▶ [DATA FOR THIS TASK]
▼

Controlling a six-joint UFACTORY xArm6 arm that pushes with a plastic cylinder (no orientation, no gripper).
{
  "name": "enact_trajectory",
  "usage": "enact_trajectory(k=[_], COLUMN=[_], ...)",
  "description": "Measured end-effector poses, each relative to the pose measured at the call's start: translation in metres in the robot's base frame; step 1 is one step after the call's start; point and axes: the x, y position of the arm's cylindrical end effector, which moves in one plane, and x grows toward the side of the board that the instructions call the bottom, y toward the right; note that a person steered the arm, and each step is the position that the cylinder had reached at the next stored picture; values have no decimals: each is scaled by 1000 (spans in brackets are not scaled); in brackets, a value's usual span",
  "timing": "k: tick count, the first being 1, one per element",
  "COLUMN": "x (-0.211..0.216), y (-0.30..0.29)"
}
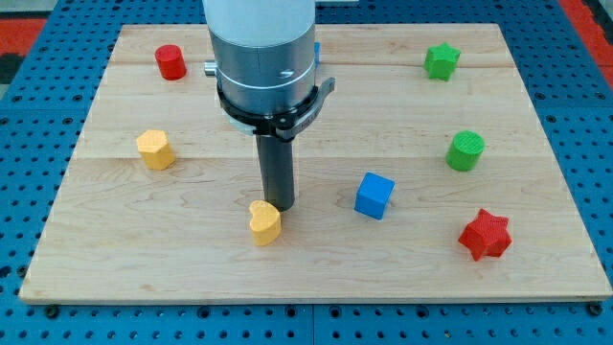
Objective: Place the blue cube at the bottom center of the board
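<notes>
My tip (pixel 279 206) sat touching the yellow heart-shaped block (pixel 264 221); no jaws on this rod; blue plastic cube (pixel 374 195) lay right of centre, unpushed; whole move to bottom centre remained.

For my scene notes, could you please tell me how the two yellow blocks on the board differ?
The yellow heart-shaped block lies near the board's bottom centre, right at my tip; the yellow hexagonal block sits apart at the view's left, well away from my tip. The first shows a notched, lobed top; the second has flat sides and a flat top. Both share the same yellow colour and similar size.
</notes>
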Motion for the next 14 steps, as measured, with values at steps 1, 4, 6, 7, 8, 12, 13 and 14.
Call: enact_trajectory(k=[1,4,6,7,8,12,13,14], x=[-4,23,24,26,28,70,74,74], y=[13,-9,-59,-78,-96,-44,-49,-56])
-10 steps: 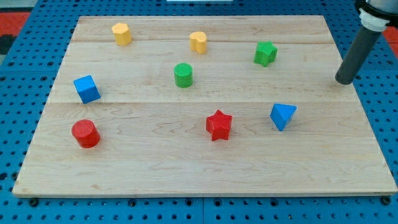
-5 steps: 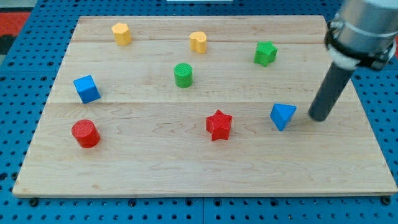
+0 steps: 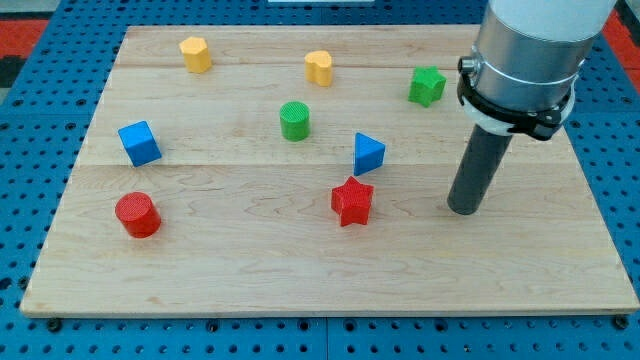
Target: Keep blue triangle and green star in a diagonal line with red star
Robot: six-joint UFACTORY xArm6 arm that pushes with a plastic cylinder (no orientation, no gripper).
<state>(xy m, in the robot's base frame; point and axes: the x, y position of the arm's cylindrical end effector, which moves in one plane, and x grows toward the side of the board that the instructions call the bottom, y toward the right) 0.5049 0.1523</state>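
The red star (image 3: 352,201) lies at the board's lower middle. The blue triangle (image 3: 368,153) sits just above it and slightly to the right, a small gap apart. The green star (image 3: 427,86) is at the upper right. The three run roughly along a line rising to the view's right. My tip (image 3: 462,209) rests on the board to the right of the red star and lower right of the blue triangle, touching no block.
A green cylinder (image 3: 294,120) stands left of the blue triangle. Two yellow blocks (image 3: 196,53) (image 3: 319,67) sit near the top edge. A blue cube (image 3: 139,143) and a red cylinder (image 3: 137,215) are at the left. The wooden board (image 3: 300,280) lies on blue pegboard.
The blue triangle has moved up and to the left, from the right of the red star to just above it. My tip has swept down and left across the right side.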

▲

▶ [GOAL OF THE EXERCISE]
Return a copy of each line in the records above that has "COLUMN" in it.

▶ [RESPONSE]
  "usage": "enact_trajectory(k=[_], COLUMN=[_], ...)",
  "COLUMN": "x (-0.211..0.216), y (-0.30..0.29)"

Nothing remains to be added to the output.